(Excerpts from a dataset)
+ + + + + + +

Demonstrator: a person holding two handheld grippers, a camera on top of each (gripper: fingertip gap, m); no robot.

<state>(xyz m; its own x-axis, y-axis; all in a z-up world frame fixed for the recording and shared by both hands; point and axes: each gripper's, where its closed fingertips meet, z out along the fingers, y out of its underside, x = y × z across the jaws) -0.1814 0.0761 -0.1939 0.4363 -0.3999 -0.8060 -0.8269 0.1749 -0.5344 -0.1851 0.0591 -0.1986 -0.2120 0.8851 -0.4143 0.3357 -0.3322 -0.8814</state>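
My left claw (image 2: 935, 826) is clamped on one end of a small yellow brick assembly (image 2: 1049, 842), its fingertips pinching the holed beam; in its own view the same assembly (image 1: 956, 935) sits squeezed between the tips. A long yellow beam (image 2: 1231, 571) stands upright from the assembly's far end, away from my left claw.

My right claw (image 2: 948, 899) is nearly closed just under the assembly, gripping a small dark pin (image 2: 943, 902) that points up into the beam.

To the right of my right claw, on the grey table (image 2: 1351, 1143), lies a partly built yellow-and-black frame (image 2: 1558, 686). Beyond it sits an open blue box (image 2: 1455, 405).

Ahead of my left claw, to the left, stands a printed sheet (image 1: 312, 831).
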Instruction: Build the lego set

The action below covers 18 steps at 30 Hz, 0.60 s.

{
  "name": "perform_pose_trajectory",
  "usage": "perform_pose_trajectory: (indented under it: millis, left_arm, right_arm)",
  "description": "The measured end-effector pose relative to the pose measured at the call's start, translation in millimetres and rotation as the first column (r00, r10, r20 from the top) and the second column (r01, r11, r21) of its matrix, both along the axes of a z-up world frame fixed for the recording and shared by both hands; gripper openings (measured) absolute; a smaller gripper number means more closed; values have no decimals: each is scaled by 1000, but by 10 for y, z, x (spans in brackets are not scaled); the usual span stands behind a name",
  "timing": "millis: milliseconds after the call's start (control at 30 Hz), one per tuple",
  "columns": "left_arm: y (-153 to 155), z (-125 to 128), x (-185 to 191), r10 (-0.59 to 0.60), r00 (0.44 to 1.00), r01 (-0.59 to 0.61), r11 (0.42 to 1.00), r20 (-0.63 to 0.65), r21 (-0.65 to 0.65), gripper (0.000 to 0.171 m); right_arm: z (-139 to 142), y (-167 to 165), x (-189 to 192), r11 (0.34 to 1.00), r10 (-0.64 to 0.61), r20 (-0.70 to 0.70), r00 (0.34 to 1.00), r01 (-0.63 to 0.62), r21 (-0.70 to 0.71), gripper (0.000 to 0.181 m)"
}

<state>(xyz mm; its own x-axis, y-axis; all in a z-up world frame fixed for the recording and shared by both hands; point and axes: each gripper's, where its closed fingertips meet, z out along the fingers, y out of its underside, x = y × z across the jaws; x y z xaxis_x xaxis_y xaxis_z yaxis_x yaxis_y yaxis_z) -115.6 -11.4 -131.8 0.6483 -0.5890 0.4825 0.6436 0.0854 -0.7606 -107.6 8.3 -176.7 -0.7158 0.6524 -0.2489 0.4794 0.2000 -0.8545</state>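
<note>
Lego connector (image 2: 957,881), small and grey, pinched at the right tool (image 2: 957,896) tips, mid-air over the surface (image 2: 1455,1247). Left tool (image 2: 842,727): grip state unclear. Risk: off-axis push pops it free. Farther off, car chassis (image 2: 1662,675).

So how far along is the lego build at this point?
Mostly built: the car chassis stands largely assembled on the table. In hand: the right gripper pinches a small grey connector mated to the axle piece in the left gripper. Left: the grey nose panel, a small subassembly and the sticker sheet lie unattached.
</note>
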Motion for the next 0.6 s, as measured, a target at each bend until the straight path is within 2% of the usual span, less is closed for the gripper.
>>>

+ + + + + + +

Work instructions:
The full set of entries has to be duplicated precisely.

Response:
Demonstrator: a person holding two handheld grippers, a camera on top of each (gripper: fingertip gap, m); no robot.

<state>(xyz m; its own x-axis, y-axis; all in a z-up world frame fixed for the recording and shared by both hands; point and axes: each gripper's, where its closed fingertips meet, z out along the fingers, y out of its underside, x = y × z across the jaws) -0.1814 0.0761 -0.1939 0.4363 -0.3999 -0.8060 -0.8269 0.1749 -0.5344 -0.1851 0.0591 -0.1986 -0.2120 0.8851 -0.4143 0.3357 -0.3322 -0.8814</state>
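My left claw (image 2: 935, 826) is clamped on one end of a small yellow brick assembly (image 2: 1049, 842), its fingertips pinching the holed beam; in its own view the same assembly (image 1: 956, 935) sits squeezed between the tips. A long yellow beam (image 2: 1231, 571) stands upright from the assembly's far end, away from my left claw.

My right claw (image 2: 948, 899) is nearly closed just under the assembly, gripping a small dark pin (image 2: 943, 902) that points up into the beam.

To the right of my right claw, on the grey table (image 2: 1351, 1143), lies a partly built yellow-and-black frame (image 2: 1558, 686). Beyond it sits an open blue box (image 2: 1455, 405).

Ahead of my left claw, to the left, stands a printed sheet (image 1: 312, 831).
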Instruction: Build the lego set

The action below covers 18 steps at 30 Hz, 0.60 s.

{
  "name": "perform_pose_trajectory",
  "usage": "perform_pose_trajectory: (indented under it: millis, left_arm, right_arm)",
  "description": "The measured end-effector pose relative to the pose measured at the call's start, translation in millimetres and rotation as the first column (r00, r10, r20 from the top) and the second column (r01, r11, r21) of its matrix, both along the axes of a z-up world frame fixed for the recording and shared by both hands; gripper openings (measured) absolute; a smaller gripper number means more closed; values have no decimals: each is scaled by 1000, but by 10 for y, z, x (spans in brackets are not scaled); the usual span stands behind a name",
  "timing": "millis: milliseconds after the call's start (control at 30 Hz), one per tuple",
  "columns": "left_arm: y (-153 to 155), z (-125 to 128), x (-185 to 191), r10 (-0.59 to 0.60), r00 (0.44 to 1.00), r01 (-0.59 to 0.61), r11 (0.42 to 1.00), r20 (-0.63 to 0.65), r21 (-0.65 to 0.65), gripper (0.000 to 0.171 m); right_arm: z (-139 to 142), y (-167 to 165), x (-189 to 192), r11 (0.34 to 1.00), r10 (-0.64 to 0.61), r20 (-0.70 to 0.70), r00 (0.34 to 1.00), r01 (-0.63 to 0.62), r21 (-0.70 to 0.71), gripper (0.000 to 0.181 m)"
}

<state>(xyz mm; its own x-axis, y-axis; all in a z-up world frame fixed for the recording and shared by both hands; point and axes: each gripper's, where its closed fingertips meet, z out along the fingers, y out of its underside, x = y × z across the jaws; x y z xaxis_x xaxis_y xaxis_z yaxis_x yaxis_y yaxis_z) -115.6 -11.4 -131.8 0.6483 -0.5890 0.4825 0.6436 0.0854 -0.7606 -107.6 8.3 -176.7 -0.7158 0.6524 -0.2489 0.4794 0.2000 -0.8545</state>
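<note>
Lego connector (image 2: 957,881), small and grey, pinched at the right tool (image 2: 957,896) tips, mid-air over the surface (image 2: 1455,1247). Left tool (image 2: 842,727): grip state unclear. Risk: off-axis push pops it free. Farther off, car chassis (image 2: 1662,675).

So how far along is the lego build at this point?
Mostly built: the car chassis stands largely assembled on the table. In hand: the right gripper pinches a small grey connector mated to the axle piece in the left gripper. Left: the grey nose panel, a small subassembly and the sticker sheet lie unattached.
</note>
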Motion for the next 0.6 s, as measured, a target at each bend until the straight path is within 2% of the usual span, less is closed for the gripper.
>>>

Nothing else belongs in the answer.